# Using TorchSharp to Generate Synthetic Data for a Regression Problem

This tutorial is based on a [PyTorch example](https://jamesmccaffrey.wordpress.com/2023/06/09/using-pytorch-to-generate-synthetic-data-for-a-regression-problem/) posted by James D. McCaffrey on his blog, ported to TorchSharp.

Synthetic data sets can be very useful when evaluating and choosing a model.

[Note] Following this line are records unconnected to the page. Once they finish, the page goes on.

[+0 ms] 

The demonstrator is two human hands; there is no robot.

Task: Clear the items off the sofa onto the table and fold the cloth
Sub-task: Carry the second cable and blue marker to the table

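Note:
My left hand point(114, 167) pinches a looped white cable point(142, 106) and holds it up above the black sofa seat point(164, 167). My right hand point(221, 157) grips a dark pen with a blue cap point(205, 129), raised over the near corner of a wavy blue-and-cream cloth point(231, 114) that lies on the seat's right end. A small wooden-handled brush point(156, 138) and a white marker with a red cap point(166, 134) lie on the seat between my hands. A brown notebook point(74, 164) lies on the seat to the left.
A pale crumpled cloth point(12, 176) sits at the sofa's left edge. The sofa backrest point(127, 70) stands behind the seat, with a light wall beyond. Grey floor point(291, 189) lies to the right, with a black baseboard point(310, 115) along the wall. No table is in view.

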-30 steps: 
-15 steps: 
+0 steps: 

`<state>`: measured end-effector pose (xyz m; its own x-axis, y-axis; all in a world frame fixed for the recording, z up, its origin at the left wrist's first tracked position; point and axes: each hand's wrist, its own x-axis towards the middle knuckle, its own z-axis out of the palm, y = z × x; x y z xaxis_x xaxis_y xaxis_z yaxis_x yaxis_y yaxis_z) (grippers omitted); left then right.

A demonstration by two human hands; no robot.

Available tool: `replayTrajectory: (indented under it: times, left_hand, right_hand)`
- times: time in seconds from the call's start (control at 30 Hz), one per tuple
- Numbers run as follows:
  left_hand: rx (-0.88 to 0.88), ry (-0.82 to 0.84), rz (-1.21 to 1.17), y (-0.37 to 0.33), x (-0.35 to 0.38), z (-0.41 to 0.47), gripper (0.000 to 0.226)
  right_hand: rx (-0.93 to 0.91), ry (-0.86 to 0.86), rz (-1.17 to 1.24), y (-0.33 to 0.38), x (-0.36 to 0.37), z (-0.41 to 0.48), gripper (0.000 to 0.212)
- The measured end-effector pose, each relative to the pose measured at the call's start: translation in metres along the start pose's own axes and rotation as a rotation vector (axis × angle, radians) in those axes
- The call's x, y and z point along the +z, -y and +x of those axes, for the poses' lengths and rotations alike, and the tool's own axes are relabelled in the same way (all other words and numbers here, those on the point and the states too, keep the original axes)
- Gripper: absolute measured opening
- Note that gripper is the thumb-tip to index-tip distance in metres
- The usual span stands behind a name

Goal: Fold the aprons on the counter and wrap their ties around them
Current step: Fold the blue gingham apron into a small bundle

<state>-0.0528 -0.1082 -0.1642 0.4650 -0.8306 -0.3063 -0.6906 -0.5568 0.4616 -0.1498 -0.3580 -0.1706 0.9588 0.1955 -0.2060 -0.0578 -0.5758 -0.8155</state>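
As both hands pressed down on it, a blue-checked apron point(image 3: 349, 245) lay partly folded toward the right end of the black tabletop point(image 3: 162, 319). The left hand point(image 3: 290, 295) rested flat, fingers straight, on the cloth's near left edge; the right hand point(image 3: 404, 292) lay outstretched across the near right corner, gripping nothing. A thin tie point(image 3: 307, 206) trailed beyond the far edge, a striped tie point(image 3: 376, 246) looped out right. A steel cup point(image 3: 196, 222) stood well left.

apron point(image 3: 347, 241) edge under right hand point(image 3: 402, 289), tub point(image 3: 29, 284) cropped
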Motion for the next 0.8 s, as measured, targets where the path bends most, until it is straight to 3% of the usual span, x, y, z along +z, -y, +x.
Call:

Note that we're taking some shortcuts in this example -- rather than writing the data set as a text file that can be loaded from any modeling framework, we're saving the data as serialized TorchSharp tensors. Is should be straight-forward to modify the tutorial to write the data sets as text, instead.

In [None]:
#r "nuget: TorchSharp-cpu"

using TorchSharp;
using static TorchSharp.TensorExtensionMethods;

#### Generative Network
Neural networks can be used to generate data as well as train. The synthetic data can then be used to evaluate different models to see how well they can copy the behavior of the network used to produce the data.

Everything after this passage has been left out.